I posted quip on Facebook a few days ago: “Protestants have no art because they have no sacraments. Discuss.”
A lively discussion then ensued. Unfortunately most commenters missed my point. They either gave me examples of Protestants who were artists or they tried to explain that Protestants really do have at least a couple of sacraments.
OK, but what I was digging at was something deeper, and that is not so much whether there are some good Protestant artists or whether the Anglicans and Lutherans have sacraments or not, but what constitutes a sacramental world view. Catholic have this. Protestants do not.
First we should set out that, of course, Protestantism is on a spectrum. A harsh, Puritanical Calvinism is not the same thing as an aesthetically pleasing or liturgically satisfying Anglo Catholicism or High Church Lutheranism. Even so, to be too particular about the definition of “Protestant” or whether this group has sacraments or not or whether that group has art of not is beside the point.
Beneath it all Catholicism not only has the seven sacraments, she has a sacramental vision of reality. That is to say, Catholics understand that God works in and through physical stuff. He works in and through human history. He works in and through the created order. He works in and through his beautiful world. This “sacramental vision” is integral to the Hebrew concept of God’s working in the world right from the beginning with the story of creation and on through the Old Testament in which we see him time and again working in and through human history, in and through physical means like the burning bush, the manna, the miracles, a great fish, an altar of fire or the still small voice in the midst of the whirlwind.
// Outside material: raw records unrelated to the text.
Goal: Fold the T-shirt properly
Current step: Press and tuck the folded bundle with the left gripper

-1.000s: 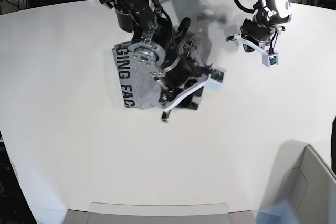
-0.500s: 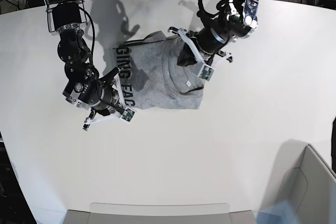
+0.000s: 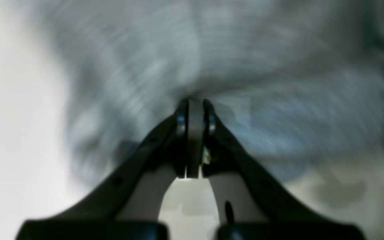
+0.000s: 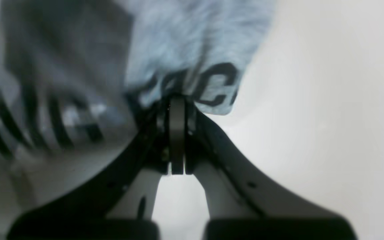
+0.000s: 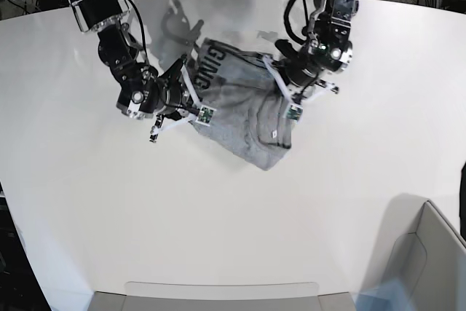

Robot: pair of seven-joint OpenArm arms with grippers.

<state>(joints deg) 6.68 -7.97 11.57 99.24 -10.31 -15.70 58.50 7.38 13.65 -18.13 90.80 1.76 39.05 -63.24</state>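
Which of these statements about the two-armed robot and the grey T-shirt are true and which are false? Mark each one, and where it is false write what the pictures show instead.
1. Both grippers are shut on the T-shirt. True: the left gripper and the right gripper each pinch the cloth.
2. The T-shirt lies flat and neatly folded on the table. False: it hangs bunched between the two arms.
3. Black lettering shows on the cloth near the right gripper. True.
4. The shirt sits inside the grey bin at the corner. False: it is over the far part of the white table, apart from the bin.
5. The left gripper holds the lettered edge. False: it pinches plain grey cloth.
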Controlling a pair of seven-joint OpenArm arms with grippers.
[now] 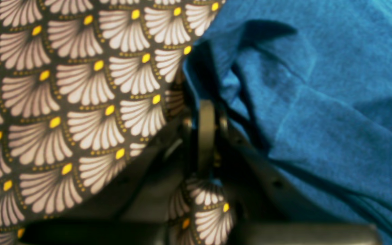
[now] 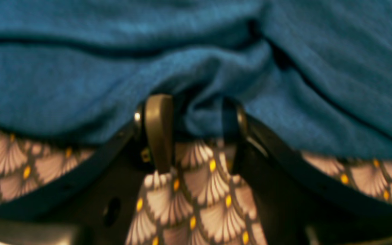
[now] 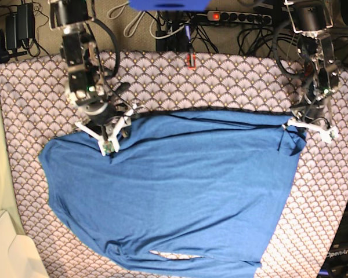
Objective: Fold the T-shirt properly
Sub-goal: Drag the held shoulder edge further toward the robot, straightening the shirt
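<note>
Left wrist view: the left gripper (image 1: 205, 112) has its jaws pressed together, pinching a bunched edge of the T-shirt (image 1: 322, 112), which fills the frame from twelve round to five o'clock. The scallop-patterned cloth (image 1: 63, 102) covers the nine o'clock side.

Right wrist view: the right gripper (image 2: 196, 132) stands with its jaws spread, a thick gather of the T-shirt (image 2: 196, 61) between the fingers (image 2: 158, 129); whether it actually holds the fabric I cannot tell. The patterned cloth shows below, at six o'clock.

Base view: the T-shirt (image 3: 180, 191) lies spread across the scallop-patterned cloth (image 3: 232, 81), its far hem between the two arms. The right gripper (image 3: 108, 139) sits at ten o'clock, the left gripper (image 3: 298, 126) at two o'clock.

The knit looks soft, light and limp; it will likely sag and stretch, so corners and hem edges seem the best holds.
</note>
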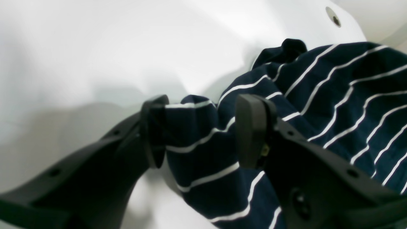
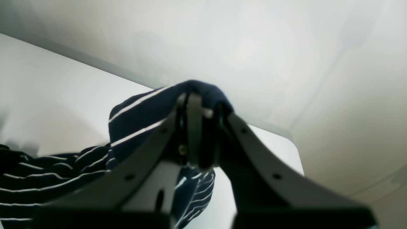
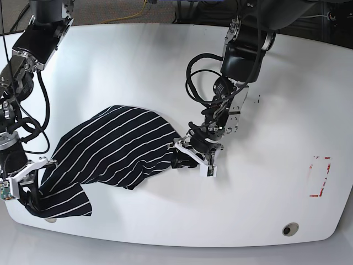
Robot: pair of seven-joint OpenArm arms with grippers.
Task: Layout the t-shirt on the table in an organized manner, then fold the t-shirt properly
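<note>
The t-shirt (image 3: 116,146), dark with thin white stripes, lies bunched on the left half of the white table (image 3: 165,55). My left gripper (image 3: 190,154) is down at the shirt's right tip. In the left wrist view the left gripper (image 1: 202,130) is open, and a fold of the t-shirt (image 1: 334,105) fills the gap between its fingers. My right gripper (image 3: 27,190) is at the shirt's lower left corner. In the right wrist view the right gripper (image 2: 205,108) is shut on a bunched piece of the t-shirt (image 2: 143,111), lifted above the table (image 2: 47,95).
A red-marked rectangle (image 3: 320,176) sits on the table's right side, with a round grommet (image 3: 290,228) near the front right edge. Another grommet (image 1: 333,16) shows by the table corner beyond the shirt. Cables hang along both arms.
</note>
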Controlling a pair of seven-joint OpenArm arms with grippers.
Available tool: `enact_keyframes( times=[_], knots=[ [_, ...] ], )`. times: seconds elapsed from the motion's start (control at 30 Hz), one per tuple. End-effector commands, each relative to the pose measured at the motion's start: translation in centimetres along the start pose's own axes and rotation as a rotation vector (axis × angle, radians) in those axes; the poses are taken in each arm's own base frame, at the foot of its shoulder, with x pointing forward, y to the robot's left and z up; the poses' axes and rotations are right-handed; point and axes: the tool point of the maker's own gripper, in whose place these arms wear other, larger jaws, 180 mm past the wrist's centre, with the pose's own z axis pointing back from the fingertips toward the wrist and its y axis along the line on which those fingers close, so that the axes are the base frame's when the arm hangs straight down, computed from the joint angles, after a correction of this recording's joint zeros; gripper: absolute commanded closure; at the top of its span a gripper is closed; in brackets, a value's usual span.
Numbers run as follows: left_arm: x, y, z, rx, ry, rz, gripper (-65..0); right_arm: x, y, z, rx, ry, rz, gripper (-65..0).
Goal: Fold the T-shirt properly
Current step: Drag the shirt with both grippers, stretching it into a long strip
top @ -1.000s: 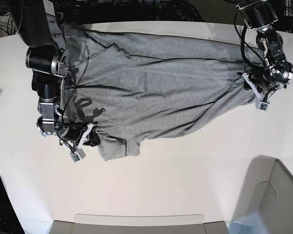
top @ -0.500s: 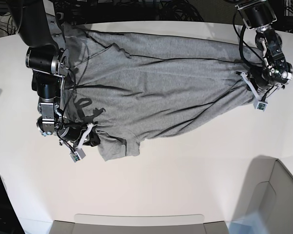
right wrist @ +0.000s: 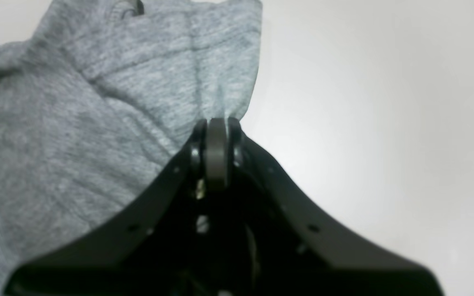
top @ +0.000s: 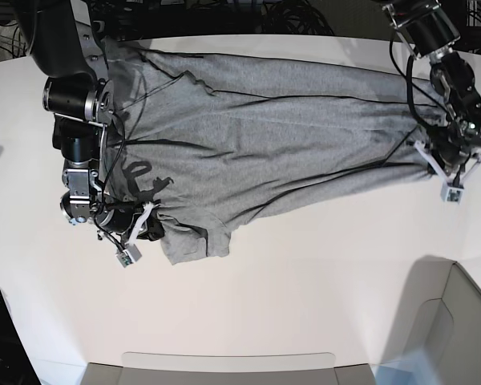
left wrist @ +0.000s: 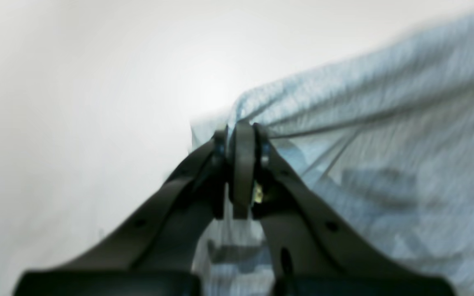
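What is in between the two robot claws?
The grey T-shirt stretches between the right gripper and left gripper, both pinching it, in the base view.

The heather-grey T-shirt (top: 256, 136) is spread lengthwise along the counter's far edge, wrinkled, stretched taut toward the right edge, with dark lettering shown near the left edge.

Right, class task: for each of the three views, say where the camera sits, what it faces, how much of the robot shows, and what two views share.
Base: high above, looking down on the white table, the spread T-shirt and both arms.
Left wrist: on the left arm, looking along the left tool, shut on a stretched shirt edge.
Right wrist: on the right arm, looking along the right tool, shut on a sleeve edge.
Shared: base and right wrist both show that pinched sleeve.
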Motion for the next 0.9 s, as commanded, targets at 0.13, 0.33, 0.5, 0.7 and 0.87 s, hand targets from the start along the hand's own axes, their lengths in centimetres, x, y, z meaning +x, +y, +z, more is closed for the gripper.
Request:
enact_keyframes(
  times=[0.13,0.33,0.5,0.7,0.87],
  knots=[
    [3.4,1.1,0.8,0.027,-0.089,-0.003,0.0,0.0,-0.9,0.7,-0.039,0.094,0.108,0.0],
    [5.2,1.5,1.1,0.033,-0.133,0.002,0.0,4.0,-1.2,1.4,-0.072,-0.009,0.146,0.0],
    [6.7,1.9,1.4,0.042,-0.165,0.003,0.0,7.4,-1.1,3.1,-0.098,-0.147,0.147,0.0],
    [7.1,2.4,0.8,0.036,-0.157,0.020,0.0,8.6,0.4,4.4,-0.124,-0.218,0.210,0.0],
    [6.5,4.1,-0.2,0.036,-0.112,0.041,0.0,8.2,2.1,5.7,-0.143,-0.253,0.255,0.0]
  ],
)
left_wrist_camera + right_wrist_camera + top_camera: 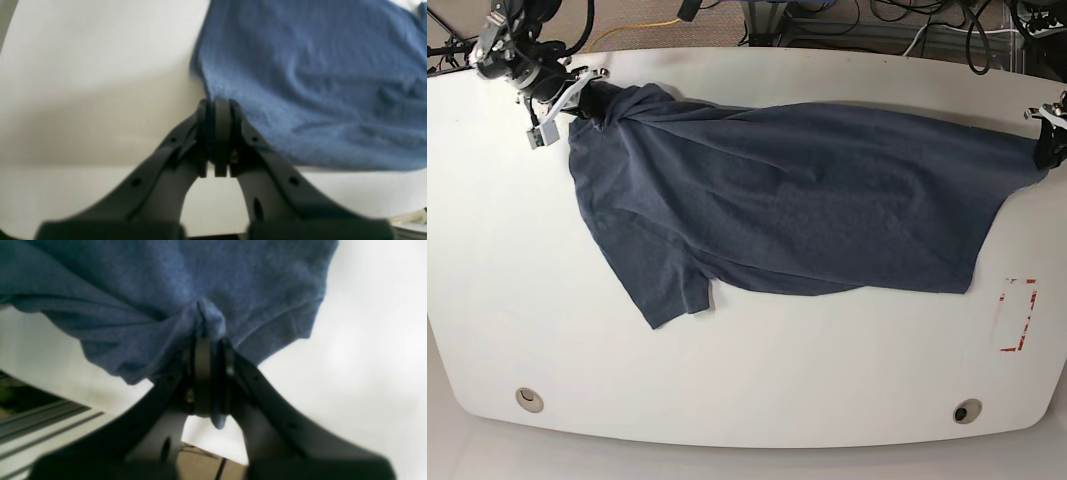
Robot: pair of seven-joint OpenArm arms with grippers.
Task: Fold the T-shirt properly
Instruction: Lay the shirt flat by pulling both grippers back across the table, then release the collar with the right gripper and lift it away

His working in and through his creation and in and through human history is summed up in the incarnation of his Son. “In the fullness of time God sent forth his Son born of a woman.” In the midst of human history he took that woman’s flesh transformed it and came to us for our salvation through it.
As a consequence he said, “This bread is my flesh. This wine is my blood. Unless you eat and drink you do not have life within you.”
The sacramental vision of Catholicism simply extends this to baptism, matrimony, ordination, confirmation, confession and anointing of the sick. God comes to us in and through water, oil, fire, the marital kiss, the laying on of hands and more. Sacramentals are the more and in a lesser way we say he comes in and through the statue, the icon, the painting, the scapular, the holy medal, the breviary, the book, the bell, the candle and the cross.
This, consequently, engenders art. It engenders good art and bad art, but it does engender art.
Protestants deny this sacramental vision. Even the most Catholic of Protestants–the Anglicans and Lutherans–deny the shocking reality of the sacraments inasmuch as their formal theology lessons the degree of belief in this sacramental efficacy. Protestants from a Calvinist and Anabaptist tradition deny it utterly and scarcely practice the sacraments at all–denying any efficacy and insisting that it is no more than a symbol, and sometimes not even that–saying it is simply a “public witness” to God’s spiritual work in their lives.
My point, now elaborated, is that because of this denial of the sacraments they also deny that art is worthwhile. The most they can do is produce art that is didactic. It must always have a lesson. So I have known Protestant artists who produced very worthy and beautiful artwork, but they always felt they had to attach to it a Biblical caption.
This is seen, for example, when we compare the work of C.S.Lewis and his friend J.R.R.Tolkien. Lewis’ Narnia stories–as delightful as they are–did not rise above a kind of allegory he called “analogy.”
Tolkien’s masterpiece on the other hand, is deeply, richly, truly sacramental. It is great art because the truth is not only embedded in the story, the story incarnates the truth…
…and this is why it is a great example of Catholic art.